Le Tribunal fédéral a considéré que l'arrivée d'un
enfant ne modifiait pas une récente pesée des intérêts, ce d'autant que les
intéressés connaissaient leur situation précaire sous l'angle du droit des
étrangers lorsqu'ils ont conçu leur enfant (TF 2C_75/2020 du 8 juin 2020
consid. 5.3; cf. également CDAP PE.2016.0355 du 18 octobre 2016
consid. 2b; PE.2015.0189 du 2 juillet 2015 consid. 1b; cf. aussi PE.2017.0244
du 26 juin 2017 consid. 1c).
La conception d'un enfant alors que le
recourant est sous le coup d'une expulsion pénale exécutoire n'est pas une
circonstance exceptionnelle pouvant donner lieu à un report de celle-ci en
vertu de l'art. 66d CP. Le recourant et son épouse devaient s'attendre à ce que
le père ne puisse pas être présent durant la grossesse ni après la naissance de
leur deuxième enfant. Au vu des intérêts en présence, l'intérêt du recourant à
pouvoir assister son épouse durant sa grossesse ne saurait primer sur l'intérêt
concret et actuel d'exécuter sans délai la mesure d'expulsion prise contre lui.
j) Il n'existe donc aucun motif
justifiant le report de l'exécution de l'expulsion du recourant en vertu de
l'art. 66d CP. Partant la décision attaquée qui maintient le délai immédiat
fixé au recourant pour quitter la Suisse, dès sa libération de prison,
qui semble être intervenue le 4 juillet 2022 doit être confirmée.
4.
Il résulte de ce qui précède que le recours doit être
rejeté et la décision attaquée confirmée. La demande de restitution de
l'effet suspensif devient sans objet avec le présent prononcé au fond. Il n'est
pas alloué de dépens (art. 55 LPA-VD). Enfin, au vu des circonstances, il est
renoncé à un émolument judiciaire (art. 50 LPA-VD).
Dispositif
Par ces motifs
la Cour de droit administratif et public
du Tribunal cantonal
arrête:
I.
Le recours est rejeté.
II.
La décision sur opposition du Service de la population (SPOP) du 1er
juillet 2022 est confirmée.
III.
Le délai immédiat imparti au recourant pour quitter la Suisse est
maintenu.
IV.
Il n'est pas perçu d'émolument judiciaire.
V.
Il n'est pas alloué de dépens.
Lausanne, le 22 septembre 2022
La présidente: La
greffière:
Dans la mesure où il porte sur la LEI, le présent
arrêt est communiqué aux destinataires de l'avis d'envoi ci-joint, ainsi qu'au
SEM.
Il peut faire l'objet, dans les trente jours suivant sa
notification, d'un recours au Tribunal fédéral (Tribunal fédéral suisse, 1000
Lausanne 14). Le recours en matière de droit public s'exerce aux conditions des
articles 82 ss de la loi du 17 juin 2005 sur le Tribunal fédéral (LTF - RS
173.110), le recours constitutionnel subsidiaire à celles des articles 113 ss
LTF. Le mémoire de recours doit être rédigé dans une langue officielle,
indiquer les conclusions, les motifs et les moyens de preuve, et être signé.
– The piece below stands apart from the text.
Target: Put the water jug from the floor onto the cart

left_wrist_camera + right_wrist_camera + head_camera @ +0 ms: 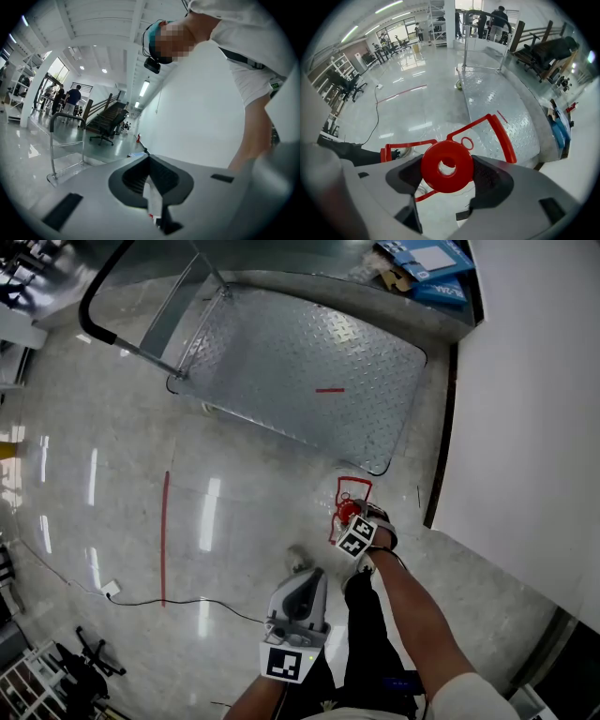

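The right claw (449, 172) points down, released, jaws spread wide around the red cap (440, 177) of the water jug (348, 508) on the floor (234, 512). The cart (309, 371) lies ahead. The left claw (150, 161) is clenched, empty.

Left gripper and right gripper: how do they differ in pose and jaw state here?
The left gripper has its jaws together; the right gripper has its jaws apart, with the water jug's red cap between them. The left gripper points roughly level; the right gripper points steeply down at the floor. Both are grey and carry a marker cube.
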Available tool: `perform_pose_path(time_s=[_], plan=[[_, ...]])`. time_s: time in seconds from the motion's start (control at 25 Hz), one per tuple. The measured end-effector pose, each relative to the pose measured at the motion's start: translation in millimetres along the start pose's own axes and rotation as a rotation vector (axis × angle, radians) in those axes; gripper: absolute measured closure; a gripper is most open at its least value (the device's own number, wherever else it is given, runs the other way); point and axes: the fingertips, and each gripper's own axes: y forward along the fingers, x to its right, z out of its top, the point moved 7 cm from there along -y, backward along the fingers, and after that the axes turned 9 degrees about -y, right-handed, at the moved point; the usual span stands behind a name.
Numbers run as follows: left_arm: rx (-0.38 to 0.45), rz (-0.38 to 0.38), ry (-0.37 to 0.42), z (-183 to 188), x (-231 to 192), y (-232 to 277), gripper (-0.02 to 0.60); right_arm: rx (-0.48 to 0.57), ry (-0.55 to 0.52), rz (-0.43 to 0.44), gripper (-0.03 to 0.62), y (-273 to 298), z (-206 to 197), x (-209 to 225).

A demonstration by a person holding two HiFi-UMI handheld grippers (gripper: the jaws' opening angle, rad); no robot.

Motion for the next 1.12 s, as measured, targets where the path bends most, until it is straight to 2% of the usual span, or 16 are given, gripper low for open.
perform_pose_path(time_s=[0.32,0.52,0.8,1.12], plan=[[0.011,0.01,0.006,-0.3,-8.0,-4.6,0.578,-0.043,-0.028,-0.013,0.292,-5.4,0.5,-11.0],[0.039,0.015,-0.01,6.8,-12.9,-3.0,0.578,-0.05,-0.018,0.021,0.292,-22.9,2.4,-18.5],[0.104,-0.045,-0.008,66.0,-9.6,2.4,0.578,-0.082,0.043,0.057,0.292,-93.4,0.8,-22.6],[0.163,-0.138,-0.015,135.0,-3.1,17.6,0.578,-0.073,0.134,0.011,0.292,-184.7,17.4,25.7]])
Les motifs doivent exposer succinctement en quoi l’acte attaqué viole le droit.
Les pièces invoquées comme moyens de preuve doivent être jointes au mémoire,
pour autant qu’elles soient en mains de la partie; il en va de même de la
décision attaquée.
Dans la mesure où il porte sur l'art. 66d CP, le présent
arrêt est également communiqué à la Cour d'appel pénale et à la Chambre des
recours pénale du Tribunal cantonal.
Il peut faire l'objet, dans les trente jours suivant sa
notification, d'un recours au Tribunal fédéral (Tribunal fédéral suisse, 1000
Lausanne 14). Le recours en matière pénale s'exerce aux conditions des articles
78 ss LTF. Les exigences formelles précitées sont également applicables.